_Activity_: Repeat only the stretch of lines below that runs from the line with "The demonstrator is" through the line with "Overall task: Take", unaltered.

____________

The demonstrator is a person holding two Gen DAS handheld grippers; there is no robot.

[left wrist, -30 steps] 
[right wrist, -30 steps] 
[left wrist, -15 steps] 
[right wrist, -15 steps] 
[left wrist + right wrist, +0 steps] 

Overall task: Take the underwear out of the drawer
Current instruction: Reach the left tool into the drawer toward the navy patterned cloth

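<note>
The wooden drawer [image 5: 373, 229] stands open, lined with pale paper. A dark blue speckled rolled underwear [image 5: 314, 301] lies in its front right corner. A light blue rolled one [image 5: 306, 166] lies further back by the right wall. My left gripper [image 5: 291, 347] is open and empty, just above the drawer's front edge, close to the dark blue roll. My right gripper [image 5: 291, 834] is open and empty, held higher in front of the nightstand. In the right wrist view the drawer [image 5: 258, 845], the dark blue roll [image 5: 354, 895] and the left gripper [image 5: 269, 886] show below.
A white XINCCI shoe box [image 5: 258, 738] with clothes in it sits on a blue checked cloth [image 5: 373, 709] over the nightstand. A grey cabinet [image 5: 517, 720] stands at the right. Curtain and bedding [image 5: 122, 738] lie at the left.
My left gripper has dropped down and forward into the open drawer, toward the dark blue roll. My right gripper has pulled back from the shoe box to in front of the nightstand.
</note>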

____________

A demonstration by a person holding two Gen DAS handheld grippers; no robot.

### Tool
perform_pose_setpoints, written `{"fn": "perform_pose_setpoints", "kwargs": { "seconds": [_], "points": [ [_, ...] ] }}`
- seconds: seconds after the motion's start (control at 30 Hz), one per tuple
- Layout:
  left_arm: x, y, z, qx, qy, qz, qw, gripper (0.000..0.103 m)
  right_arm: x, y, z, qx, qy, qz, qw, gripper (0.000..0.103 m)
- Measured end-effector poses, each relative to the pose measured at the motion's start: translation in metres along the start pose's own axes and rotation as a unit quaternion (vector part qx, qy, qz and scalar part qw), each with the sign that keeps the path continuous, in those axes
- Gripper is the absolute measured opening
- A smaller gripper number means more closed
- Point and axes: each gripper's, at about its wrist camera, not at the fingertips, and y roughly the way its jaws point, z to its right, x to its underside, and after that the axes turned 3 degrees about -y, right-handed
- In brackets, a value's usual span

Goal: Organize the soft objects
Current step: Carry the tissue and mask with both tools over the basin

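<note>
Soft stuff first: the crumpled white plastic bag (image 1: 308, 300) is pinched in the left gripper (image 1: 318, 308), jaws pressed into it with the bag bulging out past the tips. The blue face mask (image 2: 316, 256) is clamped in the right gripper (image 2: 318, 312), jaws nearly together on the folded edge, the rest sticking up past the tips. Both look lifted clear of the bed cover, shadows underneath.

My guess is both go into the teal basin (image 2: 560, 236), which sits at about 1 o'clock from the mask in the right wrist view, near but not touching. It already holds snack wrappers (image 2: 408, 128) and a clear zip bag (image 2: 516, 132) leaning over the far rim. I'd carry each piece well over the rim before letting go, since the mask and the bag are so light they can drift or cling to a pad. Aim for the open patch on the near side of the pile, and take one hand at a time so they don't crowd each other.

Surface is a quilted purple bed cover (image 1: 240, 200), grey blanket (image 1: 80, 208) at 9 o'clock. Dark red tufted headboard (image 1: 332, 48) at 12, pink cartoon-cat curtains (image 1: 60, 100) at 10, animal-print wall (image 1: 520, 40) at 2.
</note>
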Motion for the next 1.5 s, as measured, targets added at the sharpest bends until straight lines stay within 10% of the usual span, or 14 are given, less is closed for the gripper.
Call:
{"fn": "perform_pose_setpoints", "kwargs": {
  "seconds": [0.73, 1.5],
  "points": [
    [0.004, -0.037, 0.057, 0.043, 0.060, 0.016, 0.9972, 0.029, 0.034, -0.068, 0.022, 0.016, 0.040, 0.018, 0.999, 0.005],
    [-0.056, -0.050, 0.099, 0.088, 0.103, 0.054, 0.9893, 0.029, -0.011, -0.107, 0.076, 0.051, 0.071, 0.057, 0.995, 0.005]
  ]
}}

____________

_Answer_:
The demonstrator is a person holding two Gen DAS handheld grippers; there is no robot.

[left wrist, -30 steps] 
[right wrist, -30 steps] 
[left wrist, -15 steps] 
[right wrist, -15 steps] 
[left wrist + right wrist, +0 steps] 

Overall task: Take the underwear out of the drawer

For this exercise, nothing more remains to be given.